Procédure et conclusion des parties

23.
    Par requête déposée au greffe du Tribunal le 2 juillet 1997, la requérante a introduit le présent recours.

24.
    Sur rapport du juge rapporteur, le Tribunal (troisième chambre) a décidé d'ouvrir la procédure orale sans procéder à des mesures d'instruction préalables.
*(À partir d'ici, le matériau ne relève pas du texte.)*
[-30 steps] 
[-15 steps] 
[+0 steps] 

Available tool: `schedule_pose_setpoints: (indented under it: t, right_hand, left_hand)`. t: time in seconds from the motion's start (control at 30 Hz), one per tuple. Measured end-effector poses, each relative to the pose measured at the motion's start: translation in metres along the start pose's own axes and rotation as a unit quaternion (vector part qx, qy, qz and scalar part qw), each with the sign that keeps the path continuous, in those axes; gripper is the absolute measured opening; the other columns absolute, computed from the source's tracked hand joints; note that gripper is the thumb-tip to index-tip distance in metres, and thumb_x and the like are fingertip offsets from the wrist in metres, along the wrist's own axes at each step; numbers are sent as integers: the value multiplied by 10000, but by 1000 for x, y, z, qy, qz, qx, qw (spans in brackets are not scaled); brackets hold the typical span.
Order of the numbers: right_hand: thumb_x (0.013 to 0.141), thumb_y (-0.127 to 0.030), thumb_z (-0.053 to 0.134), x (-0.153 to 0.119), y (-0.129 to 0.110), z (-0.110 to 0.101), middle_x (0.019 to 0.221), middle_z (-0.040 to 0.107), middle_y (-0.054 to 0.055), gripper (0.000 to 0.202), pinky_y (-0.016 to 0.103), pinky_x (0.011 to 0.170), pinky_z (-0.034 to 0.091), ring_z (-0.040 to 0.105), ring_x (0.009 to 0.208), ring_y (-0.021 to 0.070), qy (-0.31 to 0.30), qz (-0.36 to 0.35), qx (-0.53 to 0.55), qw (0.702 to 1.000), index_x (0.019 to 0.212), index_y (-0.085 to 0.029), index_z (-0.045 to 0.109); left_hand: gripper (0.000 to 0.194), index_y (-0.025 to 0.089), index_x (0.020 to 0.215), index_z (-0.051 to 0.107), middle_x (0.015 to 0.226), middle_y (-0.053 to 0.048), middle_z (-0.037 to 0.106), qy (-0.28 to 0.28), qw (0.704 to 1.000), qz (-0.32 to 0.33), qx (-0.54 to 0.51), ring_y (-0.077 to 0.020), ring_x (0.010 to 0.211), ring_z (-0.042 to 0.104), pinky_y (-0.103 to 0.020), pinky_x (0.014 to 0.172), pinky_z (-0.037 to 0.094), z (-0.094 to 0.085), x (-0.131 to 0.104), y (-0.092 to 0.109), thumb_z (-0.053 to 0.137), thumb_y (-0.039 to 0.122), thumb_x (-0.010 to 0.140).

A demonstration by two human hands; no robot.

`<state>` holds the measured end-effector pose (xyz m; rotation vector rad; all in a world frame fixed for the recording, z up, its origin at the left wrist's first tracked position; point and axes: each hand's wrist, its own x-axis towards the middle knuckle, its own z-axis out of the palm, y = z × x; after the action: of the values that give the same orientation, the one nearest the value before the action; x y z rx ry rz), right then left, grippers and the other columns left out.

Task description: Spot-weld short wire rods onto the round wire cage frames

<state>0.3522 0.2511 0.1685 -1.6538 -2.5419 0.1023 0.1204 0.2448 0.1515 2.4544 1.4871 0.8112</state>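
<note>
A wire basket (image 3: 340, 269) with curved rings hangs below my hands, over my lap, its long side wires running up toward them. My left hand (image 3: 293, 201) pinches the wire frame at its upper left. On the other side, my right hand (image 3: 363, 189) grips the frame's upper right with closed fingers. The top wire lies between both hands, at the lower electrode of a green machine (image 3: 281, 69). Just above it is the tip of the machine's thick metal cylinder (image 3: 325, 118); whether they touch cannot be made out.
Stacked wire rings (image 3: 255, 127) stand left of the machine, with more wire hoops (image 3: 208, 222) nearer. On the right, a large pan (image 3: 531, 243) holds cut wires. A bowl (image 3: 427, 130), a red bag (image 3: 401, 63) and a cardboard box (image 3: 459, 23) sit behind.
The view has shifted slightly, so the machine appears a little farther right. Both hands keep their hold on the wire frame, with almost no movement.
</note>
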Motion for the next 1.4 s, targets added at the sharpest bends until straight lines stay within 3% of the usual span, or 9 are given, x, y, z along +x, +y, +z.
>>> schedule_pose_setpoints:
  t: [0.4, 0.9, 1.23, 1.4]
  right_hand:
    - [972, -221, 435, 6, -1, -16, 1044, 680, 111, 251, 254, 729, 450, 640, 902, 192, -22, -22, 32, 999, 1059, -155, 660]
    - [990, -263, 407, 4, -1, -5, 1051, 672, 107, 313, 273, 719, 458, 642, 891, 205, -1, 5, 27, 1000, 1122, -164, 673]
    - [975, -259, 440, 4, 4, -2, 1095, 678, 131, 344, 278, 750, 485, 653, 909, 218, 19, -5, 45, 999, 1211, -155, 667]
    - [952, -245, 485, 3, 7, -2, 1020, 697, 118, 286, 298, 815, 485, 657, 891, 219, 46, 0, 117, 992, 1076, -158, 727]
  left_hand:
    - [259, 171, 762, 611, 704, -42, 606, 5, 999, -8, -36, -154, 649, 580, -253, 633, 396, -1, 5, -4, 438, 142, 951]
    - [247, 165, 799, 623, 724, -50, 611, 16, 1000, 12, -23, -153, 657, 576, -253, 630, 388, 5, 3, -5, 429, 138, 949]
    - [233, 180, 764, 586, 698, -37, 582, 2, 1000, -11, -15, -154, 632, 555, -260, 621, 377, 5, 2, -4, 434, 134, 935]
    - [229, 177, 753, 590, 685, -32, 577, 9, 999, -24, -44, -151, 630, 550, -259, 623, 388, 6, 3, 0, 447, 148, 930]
Le Tribunal a, toutefois, invité le défendeur à déposer les travaux du comité, notamment les fiches d'évaluation ainsi que le rapport final dudit comité dans le cadre du «concours pour l'établissement d'une liste d'aptitude d'agents temporaires des deux sexes de la catégorie C (référence AT/C)» pertinents dans cette affaire, documents que le défendeur a produit par lettre du 29 octobre 1998.

25.
    Les parties ont été entendues en leur plaidoiries et en leurs réponses aux questions posées par le Tribunal à l'audience du 19 novembre 1998.

26.
    La requérante conclut à ce qu'il plaise au Tribunal:

—    annuler la décision du comité du 30 octobre 1996 de ne pas l'inscrire sur la liste établie dans le cadre du «concours pour l'établissement d'une liste d'aptitude d'agents temporaires des deux sexes de la catégorie C (référence AT/C)»;

—    condamner l'Office à l'ensemble des dépens.

27.
    L'Office conclut à ce qu'il plaise au Tribunal:

—    rejeter le recours;

—    condamner la partie requérante aux dépens de l'instance.

Sur le fond

28.
    La requérante invoque quatre moyens, tirés, respectivement, d'une violation du principe de non-discrimination, d'une erreur manifeste d'appréciation, d'une violation de l'obligation de motivation et d'un vice de procédure, en ce que le membre du comité désigné par le comité du personnel n'avait pas de droit de vote.

29.
    Le moyen tiré d'un vice de procédure n'ayant pas été soulevé au cours de la procédure précontentieuse, il doit être déclaré irrecevable (arrêt de la Cour du 14

mars 1989, Del Amo Martinez/Parlement, 133/88, Rec. p. 689, points 9 à 11; arrêt du Tribunal du 28 mai 1998, W/Commission, T-78/96 et T-170/96, RecFP p. II-745, points 61 et 64).

30.
    L'argumentation développée par la requérante dans le cadre des moyens tirés d'une violation du principe de non-discrimination et d'une erreur manifeste d'appréciation se recoupant largement, il y a lieu de les examiner ensemble. Par ailleurs, à la suite du dépôt de documents dont la production avait été demandée par le Tribunal (voir point 22 ci-dessus), la requérante a présenté, à l'audience, des arguments tirés d'irrégularités dans la procédure de sélection qui se rattachent également à ces deux moyens. Le Tribunal estime opportun d'examiner conjointement ces moyens et arguments en premier lieu.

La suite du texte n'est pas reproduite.